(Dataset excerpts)
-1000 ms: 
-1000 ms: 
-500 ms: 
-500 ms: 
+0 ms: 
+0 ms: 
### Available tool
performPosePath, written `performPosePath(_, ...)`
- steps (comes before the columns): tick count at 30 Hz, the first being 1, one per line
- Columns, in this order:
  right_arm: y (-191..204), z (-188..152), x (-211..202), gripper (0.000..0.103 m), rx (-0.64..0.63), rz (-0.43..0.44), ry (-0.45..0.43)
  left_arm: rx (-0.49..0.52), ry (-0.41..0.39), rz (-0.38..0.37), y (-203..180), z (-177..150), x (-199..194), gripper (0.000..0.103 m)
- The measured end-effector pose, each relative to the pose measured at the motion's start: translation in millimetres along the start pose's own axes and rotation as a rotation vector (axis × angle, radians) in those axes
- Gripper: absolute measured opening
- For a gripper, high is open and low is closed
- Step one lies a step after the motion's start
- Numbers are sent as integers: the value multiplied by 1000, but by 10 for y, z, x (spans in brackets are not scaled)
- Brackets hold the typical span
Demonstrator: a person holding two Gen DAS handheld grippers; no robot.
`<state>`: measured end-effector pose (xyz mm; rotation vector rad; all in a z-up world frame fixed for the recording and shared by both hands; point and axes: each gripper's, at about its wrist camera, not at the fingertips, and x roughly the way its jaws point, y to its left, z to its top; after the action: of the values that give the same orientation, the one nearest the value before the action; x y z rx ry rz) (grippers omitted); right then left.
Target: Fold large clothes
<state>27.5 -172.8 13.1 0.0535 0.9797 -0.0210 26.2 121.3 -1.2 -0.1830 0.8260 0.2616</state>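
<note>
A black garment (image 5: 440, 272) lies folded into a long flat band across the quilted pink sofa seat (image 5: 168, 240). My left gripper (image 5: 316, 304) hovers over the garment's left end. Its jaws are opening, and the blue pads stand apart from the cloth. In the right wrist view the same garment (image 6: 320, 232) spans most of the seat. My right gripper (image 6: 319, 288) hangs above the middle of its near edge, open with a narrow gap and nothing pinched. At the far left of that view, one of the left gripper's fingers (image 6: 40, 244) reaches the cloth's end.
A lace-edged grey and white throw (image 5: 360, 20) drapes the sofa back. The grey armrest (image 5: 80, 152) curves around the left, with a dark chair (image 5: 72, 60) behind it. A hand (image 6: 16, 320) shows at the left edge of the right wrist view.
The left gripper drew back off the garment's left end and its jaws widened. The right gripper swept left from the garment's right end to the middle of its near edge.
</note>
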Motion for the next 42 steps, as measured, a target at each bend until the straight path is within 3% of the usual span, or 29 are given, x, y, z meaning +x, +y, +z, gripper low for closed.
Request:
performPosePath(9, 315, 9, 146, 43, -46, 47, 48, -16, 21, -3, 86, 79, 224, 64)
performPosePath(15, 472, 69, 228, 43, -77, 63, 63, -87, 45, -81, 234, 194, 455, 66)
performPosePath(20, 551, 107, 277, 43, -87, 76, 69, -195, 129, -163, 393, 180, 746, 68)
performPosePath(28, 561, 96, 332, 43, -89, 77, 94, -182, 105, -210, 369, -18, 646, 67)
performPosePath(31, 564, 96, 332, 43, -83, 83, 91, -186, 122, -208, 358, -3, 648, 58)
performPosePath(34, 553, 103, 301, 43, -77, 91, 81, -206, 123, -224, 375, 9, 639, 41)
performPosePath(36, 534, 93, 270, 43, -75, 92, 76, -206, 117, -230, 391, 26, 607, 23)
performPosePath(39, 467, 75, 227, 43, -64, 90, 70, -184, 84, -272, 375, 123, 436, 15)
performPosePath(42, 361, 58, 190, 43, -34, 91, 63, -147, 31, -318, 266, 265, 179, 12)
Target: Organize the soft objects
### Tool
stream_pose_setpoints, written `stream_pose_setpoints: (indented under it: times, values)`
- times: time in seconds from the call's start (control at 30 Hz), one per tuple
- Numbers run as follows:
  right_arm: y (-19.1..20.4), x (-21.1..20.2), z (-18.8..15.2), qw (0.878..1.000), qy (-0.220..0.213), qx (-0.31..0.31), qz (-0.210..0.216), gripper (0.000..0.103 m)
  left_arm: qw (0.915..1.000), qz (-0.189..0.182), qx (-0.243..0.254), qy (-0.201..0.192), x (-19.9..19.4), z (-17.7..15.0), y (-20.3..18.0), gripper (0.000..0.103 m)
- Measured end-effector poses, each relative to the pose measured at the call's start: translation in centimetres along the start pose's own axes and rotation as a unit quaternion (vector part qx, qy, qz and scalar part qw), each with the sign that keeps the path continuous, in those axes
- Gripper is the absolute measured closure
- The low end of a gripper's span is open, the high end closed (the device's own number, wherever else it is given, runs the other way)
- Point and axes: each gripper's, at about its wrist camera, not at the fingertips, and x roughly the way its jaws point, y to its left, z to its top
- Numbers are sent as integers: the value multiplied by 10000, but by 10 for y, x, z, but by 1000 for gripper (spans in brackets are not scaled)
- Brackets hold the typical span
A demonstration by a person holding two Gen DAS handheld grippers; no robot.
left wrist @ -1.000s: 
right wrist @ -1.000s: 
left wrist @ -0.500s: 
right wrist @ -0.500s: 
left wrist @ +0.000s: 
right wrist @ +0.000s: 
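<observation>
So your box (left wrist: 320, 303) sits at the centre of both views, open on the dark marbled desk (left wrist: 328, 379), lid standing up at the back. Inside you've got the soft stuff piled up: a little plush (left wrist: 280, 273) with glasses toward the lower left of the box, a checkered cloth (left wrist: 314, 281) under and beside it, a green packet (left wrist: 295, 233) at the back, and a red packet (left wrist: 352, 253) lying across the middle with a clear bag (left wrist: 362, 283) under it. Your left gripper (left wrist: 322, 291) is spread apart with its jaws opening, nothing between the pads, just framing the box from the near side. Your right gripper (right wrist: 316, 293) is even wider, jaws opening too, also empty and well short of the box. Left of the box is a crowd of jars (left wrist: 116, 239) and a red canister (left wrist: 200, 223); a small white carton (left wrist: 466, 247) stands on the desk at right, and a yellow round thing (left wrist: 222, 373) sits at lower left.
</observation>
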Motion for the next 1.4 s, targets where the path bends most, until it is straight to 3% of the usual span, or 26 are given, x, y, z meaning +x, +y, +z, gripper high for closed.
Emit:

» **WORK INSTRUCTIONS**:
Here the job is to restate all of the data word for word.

» **SOLUTION BELOW**:
-1000 ms: 
-1000 ms: 
-500 ms: 
-500 ms: 
+0 ms: 
+0 ms: 
### Available tool
performPosePath, written `performPosePath(_, ...)`
- steps (comes before the columns): tick count at 30 Hz, the first being 1, one per line
- Columns, in this order:
  right_arm: y (-191..204), z (-188..152), x (-211..202), gripper (0.000..0.103 m), rx (-0.64..0.63), rz (-0.43..0.44), ry (-0.45..0.43)
  left_arm: rx (-0.49..0.52), ry (-0.41..0.39), rz (-0.38..0.37), y (-203..180), z (-177..150), x (-199..194), gripper (0.000..0.103 m)
- The measured end-effector pose, each relative to the pose measured at the motion's start: translation in millimetres along the start pose's own axes and rotation as a rotation vector (axis × angle, radians) in those axes
- Gripper: absolute measured opening
- For a gripper, high is open and low is closed
- Step one lies a step after the motion's start
- Numbers are sent as integers: the value multiplied by 1000, but by 10 for y, z, x (spans in brackets are not scaled)
- Brackets hold the typical span
Demonstrator: a person holding two Gen DAS handheld grippers; no robot.
`<state>`: measured end-effector pose (xyz mm; rotation vector rad; all in a z-up world frame fixed for the recording and shared by both hands; point and axes: each gripper's, at about its wrist camera, not at the fingertips, and x roughly the way its jaws point, y to its left, z to its top; after the action: of the values that give the same orientation, the one nearest the value before the action; x y z rx ry rz) (grippers omitted); right then left.
Target: Fold large clothes
<state>27.5 -172.8 13.1 0.0535 0.9797 -0.0210 26.2 121.3 -1.2 -0.1830 0.8260 0.2616</state>
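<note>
A black garment (image 5: 440, 272) lies folded into a long flat band across the quilted pink sofa seat (image 5: 168, 240). My left gripper (image 5: 316, 304) hovers over the garment's left end. Its jaws are opening, and the blue pads stand apart from the cloth. In the right wrist view the same garment (image 6: 320, 232) spans most of the seat. My right gripper (image 6: 319, 288) hangs above the middle of its near edge, open with a narrow gap and nothing pinched. At the far left of that view, one of the left gripper's fingers (image 6: 40, 244) reaches the cloth's end.
A lace-edged grey and white throw (image 5: 360, 20) drapes the sofa back. The grey armrest (image 5: 80, 152) curves around the left, with a dark chair (image 5: 72, 60) behind it. A hand (image 6: 16, 320) shows at the left edge of the right wrist view.
The left gripper drew back off the garment's left end and its jaws widened. The right gripper swept left from the garment's right end to the middle of its near edge.
</note>
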Motion for the next 42 steps, as measured, a target at each bend until the straight path is within 3% of the usual span, or 29 are given, x, y, z meaning +x, +y, +z, gripper low for closed.
Request:
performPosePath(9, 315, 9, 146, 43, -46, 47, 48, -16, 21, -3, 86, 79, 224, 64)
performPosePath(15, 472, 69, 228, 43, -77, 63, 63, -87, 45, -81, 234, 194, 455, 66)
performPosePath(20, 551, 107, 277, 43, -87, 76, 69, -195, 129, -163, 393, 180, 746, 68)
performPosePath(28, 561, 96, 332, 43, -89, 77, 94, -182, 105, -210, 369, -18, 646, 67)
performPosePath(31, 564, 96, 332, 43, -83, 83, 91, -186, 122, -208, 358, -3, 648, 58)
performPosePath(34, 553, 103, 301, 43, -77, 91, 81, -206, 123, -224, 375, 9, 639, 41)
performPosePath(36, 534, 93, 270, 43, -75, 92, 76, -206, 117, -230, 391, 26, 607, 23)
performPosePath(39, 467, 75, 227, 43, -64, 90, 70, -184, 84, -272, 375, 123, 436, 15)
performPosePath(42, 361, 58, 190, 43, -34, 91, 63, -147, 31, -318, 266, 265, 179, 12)
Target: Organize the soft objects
### Tool
stream_pose_setpoints, written `stream_pose_setpoints: (indented under it: times, values)`
- times: time in seconds from the call's start (control at 30 Hz), one per tuple
- Numbers run as follows:
  right_arm: y (-19.1..20.4), x (-21.1..20.2), z (-18.8..15.2), qw (0.878..1.000), qy (-0.220..0.213), qx (-0.31..0.31), qz (-0.210..0.216), gripper (0.000..0.103 m)
  left_arm: qw (0.915..1.000), qz (-0.189..0.182), qx (-0.243..0.254), qy (-0.201..0.192), x (-19.9..19.4), z (-17.7..15.0), y (-20.3..18.0), gripper (0.000..0.103 m)
- Measured end-effector poses, each relative to the pose measured at the call's start: translation in centimetres along the start pose's own axes and rotation as a unit quaternion (vector part qx, qy, qz and scalar part qw), each with the sign that keeps the path continuous, in those axes
- Gripper is the absolute measured closure
- The low end of a gripper's span is open, the high end closed (the device's own number, wherever else it is given, runs the other way)
- Point and axes: each gripper's, at about its wrist camera, not at the fingertips, and x roughly the way its jaws point, y to its left, z to its top
- Numbers are sent as integers: the value multiplied by 10000, but by 10 for y, x, z, but by 1000 for gripper (spans in brackets are not scaled)
- Brackets hold the typical span
A demonstration by a person holding two Gen DAS handheld grippers; no robot.
left wrist @ -1.000s: 
right wrist @ -1.000s: 
left wrist @ -0.500s: 
right wrist @ -0.500s: 
left wrist @ +0.000s: 
right wrist @ +0.000s: 
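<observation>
So your box (left wrist: 320, 303) sits at the centre of both views, open on the dark marbled desk (left wrist: 328, 379), lid standing up at the back. Inside you've got the soft stuff piled up: a little plush (left wrist: 280, 273) with glasses toward the lower left of the box, a checkered cloth (left wrist: 314, 281) under and beside it, a green packet (left wrist: 295, 233) at the back, and a red packet (left wrist: 352, 253) lying across the middle with a clear bag (left wrist: 362, 283) under it. Your left gripper (left wrist: 322, 291) is spread apart with its jaws opening, nothing between the pads, just framing the box from the near side. Your right gripper (right wrist: 316, 293) is even wider, jaws opening too, also empty and well short of the box. Left of the box is a crowd of jars (left wrist: 116, 239) and a red canister (left wrist: 200, 223); a small white carton (left wrist: 466, 247) stands on the desk at right, and a yellow round thing (left wrist: 222, 373) sits at lower left.
</observation>
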Motion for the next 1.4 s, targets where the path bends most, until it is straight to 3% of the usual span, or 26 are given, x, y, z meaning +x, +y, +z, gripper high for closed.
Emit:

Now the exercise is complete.